EXERCISE: Although the data below holds other lines too, output only those from the line with "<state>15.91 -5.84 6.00" up to and including the line with "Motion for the", exactly as they appear.

DATA BELOW:
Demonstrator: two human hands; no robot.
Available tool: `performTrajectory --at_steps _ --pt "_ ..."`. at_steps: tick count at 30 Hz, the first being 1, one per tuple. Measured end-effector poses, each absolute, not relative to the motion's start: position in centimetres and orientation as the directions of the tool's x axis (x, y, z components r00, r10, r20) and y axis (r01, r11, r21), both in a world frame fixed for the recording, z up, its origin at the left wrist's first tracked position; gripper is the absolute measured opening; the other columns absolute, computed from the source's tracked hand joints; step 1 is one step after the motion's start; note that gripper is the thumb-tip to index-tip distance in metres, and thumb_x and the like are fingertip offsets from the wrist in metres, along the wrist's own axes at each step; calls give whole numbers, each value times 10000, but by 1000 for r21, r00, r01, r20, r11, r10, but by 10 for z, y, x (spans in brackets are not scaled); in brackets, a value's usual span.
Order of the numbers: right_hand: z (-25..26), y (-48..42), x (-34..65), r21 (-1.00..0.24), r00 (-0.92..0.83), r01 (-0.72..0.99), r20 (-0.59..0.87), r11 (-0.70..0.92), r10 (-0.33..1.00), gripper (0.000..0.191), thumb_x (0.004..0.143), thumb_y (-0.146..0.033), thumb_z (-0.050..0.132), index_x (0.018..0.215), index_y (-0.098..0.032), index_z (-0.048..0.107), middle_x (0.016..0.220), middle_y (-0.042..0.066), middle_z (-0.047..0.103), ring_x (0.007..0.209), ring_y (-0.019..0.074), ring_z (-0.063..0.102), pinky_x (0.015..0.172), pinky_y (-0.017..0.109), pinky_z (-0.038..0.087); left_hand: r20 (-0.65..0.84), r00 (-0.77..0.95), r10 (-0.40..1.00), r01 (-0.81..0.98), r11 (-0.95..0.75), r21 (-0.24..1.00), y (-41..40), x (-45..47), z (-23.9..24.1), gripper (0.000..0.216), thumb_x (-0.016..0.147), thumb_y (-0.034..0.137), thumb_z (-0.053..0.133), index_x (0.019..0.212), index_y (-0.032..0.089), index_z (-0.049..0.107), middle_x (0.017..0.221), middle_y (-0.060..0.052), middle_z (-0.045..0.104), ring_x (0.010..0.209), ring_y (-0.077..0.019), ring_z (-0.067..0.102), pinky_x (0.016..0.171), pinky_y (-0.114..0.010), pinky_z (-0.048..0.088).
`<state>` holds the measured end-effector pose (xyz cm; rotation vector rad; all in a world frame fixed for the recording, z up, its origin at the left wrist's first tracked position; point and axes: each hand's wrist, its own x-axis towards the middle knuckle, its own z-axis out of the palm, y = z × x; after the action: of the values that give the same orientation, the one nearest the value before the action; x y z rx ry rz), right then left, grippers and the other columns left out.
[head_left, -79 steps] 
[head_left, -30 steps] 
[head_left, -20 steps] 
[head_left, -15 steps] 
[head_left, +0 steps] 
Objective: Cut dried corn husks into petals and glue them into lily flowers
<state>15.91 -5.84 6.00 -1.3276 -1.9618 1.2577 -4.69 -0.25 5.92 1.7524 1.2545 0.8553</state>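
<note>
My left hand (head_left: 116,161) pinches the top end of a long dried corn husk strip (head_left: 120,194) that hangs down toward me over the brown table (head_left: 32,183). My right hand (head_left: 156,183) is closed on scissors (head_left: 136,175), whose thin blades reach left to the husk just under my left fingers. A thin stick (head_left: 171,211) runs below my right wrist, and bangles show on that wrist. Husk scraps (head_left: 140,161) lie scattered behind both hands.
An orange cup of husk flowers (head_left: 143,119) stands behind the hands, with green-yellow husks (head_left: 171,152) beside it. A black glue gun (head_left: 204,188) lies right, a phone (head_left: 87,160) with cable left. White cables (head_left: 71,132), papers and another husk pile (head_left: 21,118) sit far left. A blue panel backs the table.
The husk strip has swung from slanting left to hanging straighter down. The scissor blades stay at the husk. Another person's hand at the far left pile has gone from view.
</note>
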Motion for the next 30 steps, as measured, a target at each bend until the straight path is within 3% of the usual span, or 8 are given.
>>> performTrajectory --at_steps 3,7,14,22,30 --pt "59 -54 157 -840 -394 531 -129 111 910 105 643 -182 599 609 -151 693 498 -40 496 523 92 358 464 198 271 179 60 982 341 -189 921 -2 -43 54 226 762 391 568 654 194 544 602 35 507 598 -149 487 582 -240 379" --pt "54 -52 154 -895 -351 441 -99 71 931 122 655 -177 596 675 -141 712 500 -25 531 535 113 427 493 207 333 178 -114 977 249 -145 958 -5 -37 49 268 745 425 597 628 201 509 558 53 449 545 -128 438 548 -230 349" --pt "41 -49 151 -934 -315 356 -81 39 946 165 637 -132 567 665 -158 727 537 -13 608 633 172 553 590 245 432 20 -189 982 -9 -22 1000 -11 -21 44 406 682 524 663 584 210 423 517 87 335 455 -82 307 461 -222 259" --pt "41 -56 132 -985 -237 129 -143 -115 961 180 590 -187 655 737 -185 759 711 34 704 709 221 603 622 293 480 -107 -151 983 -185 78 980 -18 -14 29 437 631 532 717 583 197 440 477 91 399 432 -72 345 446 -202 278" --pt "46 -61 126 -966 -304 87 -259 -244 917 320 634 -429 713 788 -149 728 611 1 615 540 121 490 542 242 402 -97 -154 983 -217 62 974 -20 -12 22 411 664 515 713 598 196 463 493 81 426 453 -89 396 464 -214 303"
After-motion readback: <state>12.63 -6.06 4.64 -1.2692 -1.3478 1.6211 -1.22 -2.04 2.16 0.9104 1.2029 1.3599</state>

COMPLETED TASK:
<state>15.91 -5.84 6.00 -1.3276 -1.9618 1.2577 -4.69 -0.25 5.92 1.7524 1.2545 0.8553</state>
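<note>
My left hand (head_left: 116,161) pinches the top end of a long dried corn husk strip (head_left: 120,194) that hangs down toward me over the brown table (head_left: 32,183). My right hand (head_left: 156,183) is closed on scissors (head_left: 136,175), whose thin blades reach left to the husk just under my left fingers. A thin stick (head_left: 171,211) runs below my right wrist, and bangles show on that wrist. Husk scraps (head_left: 140,161) lie scattered behind both hands.
An orange cup of husk flowers (head_left: 143,119) stands behind the hands, with green-yellow husks (head_left: 171,152) beside it. A black glue gun (head_left: 204,188) lies right, a phone (head_left: 87,160) with cable left. White cables (head_left: 71,132), papers and another husk pile (head_left: 21,118) sit far left. A blue panel backs the table.
The husk strip has swung from slanting left to hanging straighter down. The scissor blades stay at the husk. Another person's hand at the far left pile has gone from view.
</note>
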Motion for the next 30 steps, as measured, a target at each bend until the straight path is within 3% of the usual span, or 8 are given.

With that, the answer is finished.